**What this task involves:** Beginning with the line that holds "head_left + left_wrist" and finishing with the line that holds "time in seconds", repeat the listing exactly, leaving every picture out.

**Input material:**
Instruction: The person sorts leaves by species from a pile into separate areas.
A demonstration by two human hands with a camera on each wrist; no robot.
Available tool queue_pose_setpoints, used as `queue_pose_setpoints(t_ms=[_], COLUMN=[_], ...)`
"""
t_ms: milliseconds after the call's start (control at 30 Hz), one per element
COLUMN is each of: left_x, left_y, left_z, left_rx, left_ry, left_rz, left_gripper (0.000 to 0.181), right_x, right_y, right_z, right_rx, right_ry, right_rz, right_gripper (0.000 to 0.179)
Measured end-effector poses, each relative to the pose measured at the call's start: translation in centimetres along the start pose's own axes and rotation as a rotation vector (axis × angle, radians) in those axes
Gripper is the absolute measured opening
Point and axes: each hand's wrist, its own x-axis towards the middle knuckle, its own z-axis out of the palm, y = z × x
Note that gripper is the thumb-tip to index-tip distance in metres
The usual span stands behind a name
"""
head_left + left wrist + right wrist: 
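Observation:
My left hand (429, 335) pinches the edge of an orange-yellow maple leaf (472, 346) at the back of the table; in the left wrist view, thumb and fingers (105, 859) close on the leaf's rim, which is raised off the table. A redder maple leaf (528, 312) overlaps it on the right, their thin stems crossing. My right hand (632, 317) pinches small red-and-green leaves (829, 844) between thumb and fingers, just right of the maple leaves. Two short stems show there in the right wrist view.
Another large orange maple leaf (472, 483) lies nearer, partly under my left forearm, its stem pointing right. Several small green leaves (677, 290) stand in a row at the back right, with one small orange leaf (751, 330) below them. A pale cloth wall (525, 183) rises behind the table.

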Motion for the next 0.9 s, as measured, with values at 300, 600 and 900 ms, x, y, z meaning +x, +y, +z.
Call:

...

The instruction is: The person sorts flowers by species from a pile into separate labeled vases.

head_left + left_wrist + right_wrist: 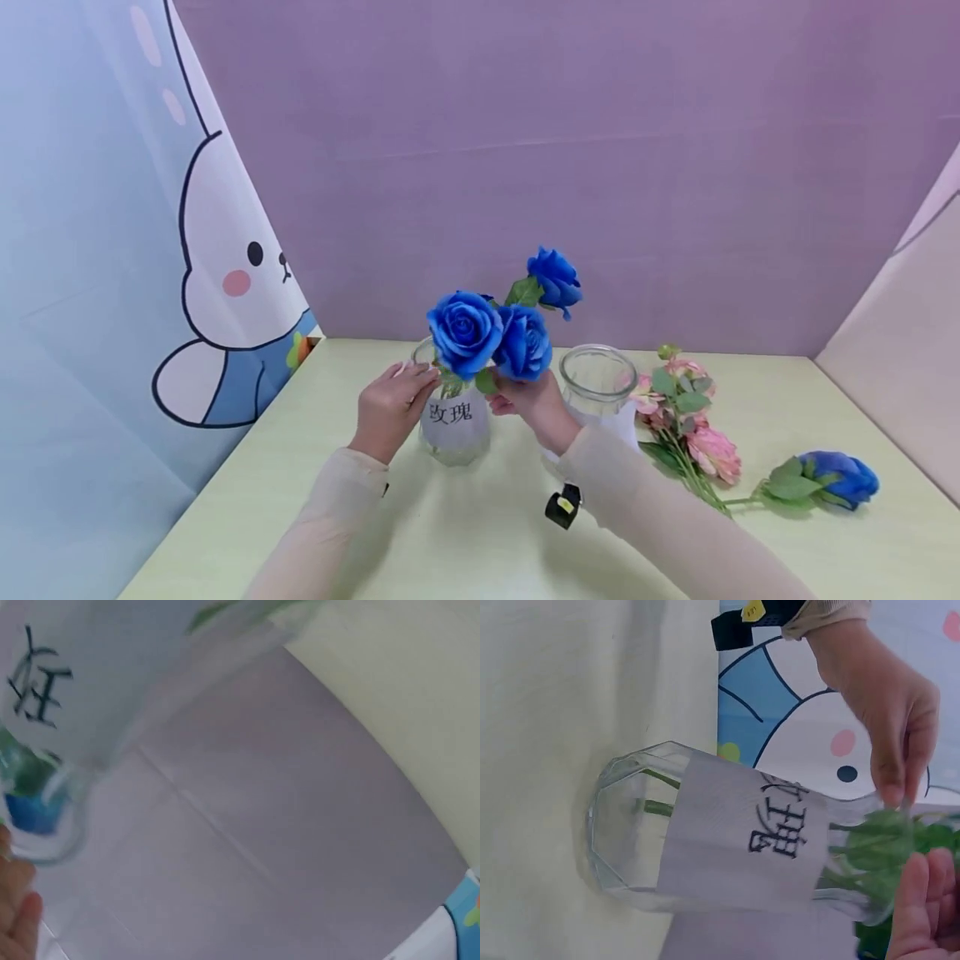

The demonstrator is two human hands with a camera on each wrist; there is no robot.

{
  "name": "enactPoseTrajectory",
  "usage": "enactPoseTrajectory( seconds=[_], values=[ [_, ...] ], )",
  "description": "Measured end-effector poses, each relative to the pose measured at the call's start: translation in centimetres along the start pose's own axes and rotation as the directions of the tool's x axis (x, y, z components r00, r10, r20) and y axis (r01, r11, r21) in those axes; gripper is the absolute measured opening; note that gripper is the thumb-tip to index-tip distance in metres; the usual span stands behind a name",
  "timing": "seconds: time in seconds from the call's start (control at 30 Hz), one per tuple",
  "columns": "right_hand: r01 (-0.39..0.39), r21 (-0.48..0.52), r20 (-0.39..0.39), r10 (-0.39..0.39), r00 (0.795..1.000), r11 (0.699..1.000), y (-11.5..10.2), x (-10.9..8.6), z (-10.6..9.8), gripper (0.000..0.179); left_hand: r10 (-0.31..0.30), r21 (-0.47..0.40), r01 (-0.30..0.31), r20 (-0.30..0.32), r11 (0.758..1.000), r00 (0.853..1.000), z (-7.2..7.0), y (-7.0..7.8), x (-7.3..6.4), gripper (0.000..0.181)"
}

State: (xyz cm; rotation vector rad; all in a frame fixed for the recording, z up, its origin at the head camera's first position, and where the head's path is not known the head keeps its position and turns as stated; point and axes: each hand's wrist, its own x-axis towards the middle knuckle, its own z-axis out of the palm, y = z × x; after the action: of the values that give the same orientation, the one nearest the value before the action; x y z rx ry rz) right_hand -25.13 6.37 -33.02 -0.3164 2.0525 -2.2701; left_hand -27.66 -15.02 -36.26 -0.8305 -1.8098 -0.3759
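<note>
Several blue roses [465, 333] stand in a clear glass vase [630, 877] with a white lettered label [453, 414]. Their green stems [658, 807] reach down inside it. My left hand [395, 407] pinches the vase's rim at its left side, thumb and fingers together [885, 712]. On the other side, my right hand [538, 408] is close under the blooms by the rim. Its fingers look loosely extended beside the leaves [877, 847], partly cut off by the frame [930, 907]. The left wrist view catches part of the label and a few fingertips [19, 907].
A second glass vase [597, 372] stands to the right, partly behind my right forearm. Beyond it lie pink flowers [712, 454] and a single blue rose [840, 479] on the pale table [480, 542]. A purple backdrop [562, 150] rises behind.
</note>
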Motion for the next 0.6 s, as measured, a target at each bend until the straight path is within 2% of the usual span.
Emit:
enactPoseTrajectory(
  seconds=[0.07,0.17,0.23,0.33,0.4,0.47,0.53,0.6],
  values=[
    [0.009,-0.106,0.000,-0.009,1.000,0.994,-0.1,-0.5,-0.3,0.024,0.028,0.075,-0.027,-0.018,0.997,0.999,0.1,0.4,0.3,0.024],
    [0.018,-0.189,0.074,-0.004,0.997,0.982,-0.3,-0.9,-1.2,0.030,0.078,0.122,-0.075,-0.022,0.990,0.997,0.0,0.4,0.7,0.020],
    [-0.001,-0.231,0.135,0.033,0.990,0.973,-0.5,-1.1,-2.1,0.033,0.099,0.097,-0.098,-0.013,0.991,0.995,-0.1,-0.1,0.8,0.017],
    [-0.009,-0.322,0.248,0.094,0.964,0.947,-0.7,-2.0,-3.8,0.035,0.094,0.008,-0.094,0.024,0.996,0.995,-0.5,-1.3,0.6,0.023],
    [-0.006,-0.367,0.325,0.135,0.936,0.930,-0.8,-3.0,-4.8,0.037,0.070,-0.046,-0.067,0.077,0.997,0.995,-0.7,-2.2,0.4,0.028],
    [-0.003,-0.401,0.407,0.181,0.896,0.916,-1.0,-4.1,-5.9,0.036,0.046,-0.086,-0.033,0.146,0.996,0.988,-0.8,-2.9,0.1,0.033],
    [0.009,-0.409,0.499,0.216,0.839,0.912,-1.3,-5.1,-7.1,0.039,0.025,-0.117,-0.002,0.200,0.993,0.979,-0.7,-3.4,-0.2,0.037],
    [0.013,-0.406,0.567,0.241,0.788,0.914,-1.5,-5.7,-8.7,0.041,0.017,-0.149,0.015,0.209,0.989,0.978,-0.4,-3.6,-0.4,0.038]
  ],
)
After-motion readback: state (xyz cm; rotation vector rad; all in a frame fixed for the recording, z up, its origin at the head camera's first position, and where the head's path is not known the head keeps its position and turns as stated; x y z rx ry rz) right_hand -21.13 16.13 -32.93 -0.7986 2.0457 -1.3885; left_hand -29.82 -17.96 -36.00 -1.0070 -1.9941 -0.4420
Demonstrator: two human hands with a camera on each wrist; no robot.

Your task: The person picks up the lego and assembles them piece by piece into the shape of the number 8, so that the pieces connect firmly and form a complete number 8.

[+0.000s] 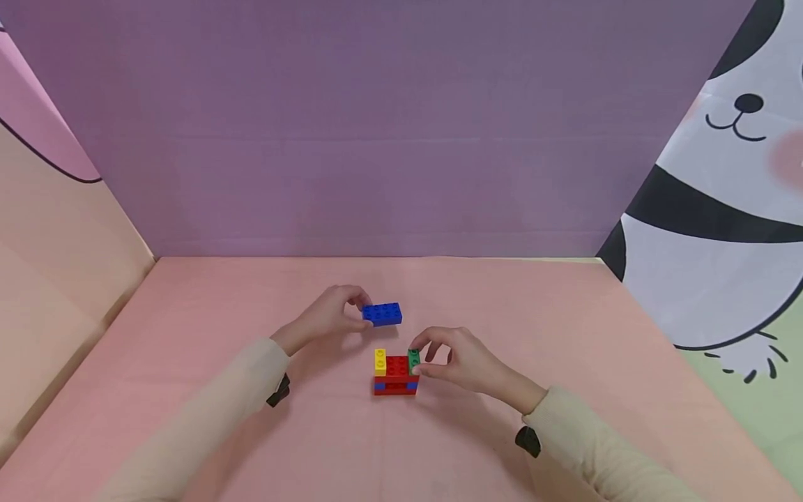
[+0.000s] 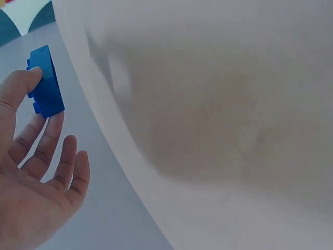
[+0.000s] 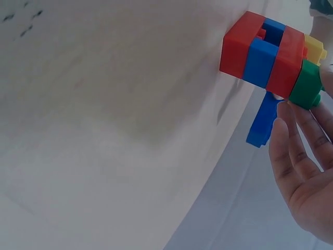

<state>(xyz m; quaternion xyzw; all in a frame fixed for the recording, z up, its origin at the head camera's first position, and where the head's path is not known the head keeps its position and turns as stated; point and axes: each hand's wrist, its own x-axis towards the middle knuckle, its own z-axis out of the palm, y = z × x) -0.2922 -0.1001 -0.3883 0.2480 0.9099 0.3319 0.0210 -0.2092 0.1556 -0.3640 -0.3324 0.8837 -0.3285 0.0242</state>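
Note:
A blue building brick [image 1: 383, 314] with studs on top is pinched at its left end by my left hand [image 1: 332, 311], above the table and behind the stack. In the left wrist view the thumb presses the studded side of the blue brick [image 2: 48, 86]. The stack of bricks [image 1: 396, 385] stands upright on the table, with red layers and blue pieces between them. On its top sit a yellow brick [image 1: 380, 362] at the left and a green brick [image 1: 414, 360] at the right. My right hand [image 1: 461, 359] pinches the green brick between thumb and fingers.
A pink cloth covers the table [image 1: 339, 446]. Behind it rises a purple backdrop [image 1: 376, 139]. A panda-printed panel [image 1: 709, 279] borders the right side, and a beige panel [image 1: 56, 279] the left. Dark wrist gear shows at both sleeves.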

**Written response:**
head_left + left_wrist + right_wrist: 

The demonstrator is two human hands with a camera on each wrist; there is no robot.

{
  "name": "enactPoseTrajectory",
  "usage": "enactPoseTrajectory( seconds=[_], values=[ [_, ...] ], )",
  "description": "Measured end-effector poses, each relative to the pose measured at the call's start: translation in centimetres along the start pose's own axes and rotation as the directions of the tool's x axis (x, y, z components r00, r10, r20) and y axis (r01, r11, r21) in those axes; gripper is the absolute measured opening; note that gripper is the thumb-tip to index-tip distance in metres; the usual span stands behind a name",
  "timing": "seconds: time in seconds from the call's start (control at 30 Hz), one per tuple",

Nothing else belongs to this answer.